The hits keep coming on Duck Dynasty’s Phil Robertson, this time from New York Times columnist Charles Blow, a black man whose hometown is about 50 miles from Robertson’s northern Louisiana home.
He’s no fan of animus to homosexuals, but that’s not his point today. He has no dog in the hunt about whether A&E should sever its relationship with the Duckhead either.

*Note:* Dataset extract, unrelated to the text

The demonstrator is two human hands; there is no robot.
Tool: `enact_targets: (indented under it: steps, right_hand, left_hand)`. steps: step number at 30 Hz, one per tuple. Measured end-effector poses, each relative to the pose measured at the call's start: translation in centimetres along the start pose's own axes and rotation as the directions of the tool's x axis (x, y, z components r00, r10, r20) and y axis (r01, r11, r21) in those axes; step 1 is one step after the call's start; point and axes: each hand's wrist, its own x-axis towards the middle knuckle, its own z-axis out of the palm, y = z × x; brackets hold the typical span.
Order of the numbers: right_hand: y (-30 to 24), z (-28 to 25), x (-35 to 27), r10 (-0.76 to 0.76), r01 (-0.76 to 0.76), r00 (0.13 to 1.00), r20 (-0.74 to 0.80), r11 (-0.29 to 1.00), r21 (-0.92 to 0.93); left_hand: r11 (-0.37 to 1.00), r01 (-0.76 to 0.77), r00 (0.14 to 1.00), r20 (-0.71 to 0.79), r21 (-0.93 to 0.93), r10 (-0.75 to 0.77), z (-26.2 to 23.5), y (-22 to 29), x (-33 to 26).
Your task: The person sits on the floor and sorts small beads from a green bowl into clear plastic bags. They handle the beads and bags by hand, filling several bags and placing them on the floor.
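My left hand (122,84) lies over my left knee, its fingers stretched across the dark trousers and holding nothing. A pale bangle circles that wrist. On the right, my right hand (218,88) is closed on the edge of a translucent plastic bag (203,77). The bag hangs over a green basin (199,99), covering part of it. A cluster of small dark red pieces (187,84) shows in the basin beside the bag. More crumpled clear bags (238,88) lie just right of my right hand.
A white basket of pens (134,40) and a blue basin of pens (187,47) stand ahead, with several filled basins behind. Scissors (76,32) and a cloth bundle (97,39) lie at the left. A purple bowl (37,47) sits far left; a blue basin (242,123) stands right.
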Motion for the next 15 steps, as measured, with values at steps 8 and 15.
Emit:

Mostly, he is supremely well placed to speak in response to the blissful ignorance with which Robertson recalled the 1960s-era South, when he said he toiled side-by-side in the cotton fields with happy Negroes who loved the white man. Robertson says he never saw mistreatment of blacks. Did he really not see the TV film from Birmingham, Selma, New Orleans, Shreveport and countless other places where white mistreatment of blacks was abundantly visible in his youth, along with the obvious trappings of inequality — from the segregated schools Robertson attended to segregated transportation and restaurants and water fountains? I credit Robertson with more intelligence than believing black people liked these conditions. I don’t credit his implicit suggestion that he knew nothing of it. Pre-welfare and pre-entitlement, he told GQ, the black folk were singing and happy.
Blow’s column is illustrated in the Times by the poll results shown here, which happen to have been compiled in Arkansas in 2010. He commented on the happy black people Robertson remembered:
While this is possible, it is highly improbable. Robertson is 67 years old, born into the Jim Crow South. Only a man blind and naïve to the suffering of others could have existed there and not recognized that there was a rampant culture of violence against blacks, with incidents and signs large and small, at every turn, on full display. Whether he personally saw interpersonal mistreatment of them is irrelevant.
I’ve made this point myself a few times and the outpouring of indignation from Duck Dynasty fans on Facebook has been wondrous to behold. It is the faith-based brand of herding all too evident in the rising political force in the South today. Don’t disturb these angry people with facts about their cherished icons. Blow continues:
Robertson’s comments conjure the insidious mythology of historical Southern fiction, that of contented slave and benevolent master, of the oppressed and the oppressors gleefully abiding the oppression, happily accepting their wildly variant social stations. This mythology posits that there were two waves of ruination for Southern culture, the Civil War and the civil rights movement, that made blacks get upset and things go downhill.
Blow notes, as others have, how far off Robertson is about there being no blues singing, though the blues were born in the second generation of slaves, work songs.
Furthermore, Robertson doesn’t seem to acknowledge the possibility that black workers he encountered possessed the most minimal social sophistication and survival skills necessary to not confess dissatisfaction to a white person on a cotton farm (no matter how “trashy” that white person might think himself).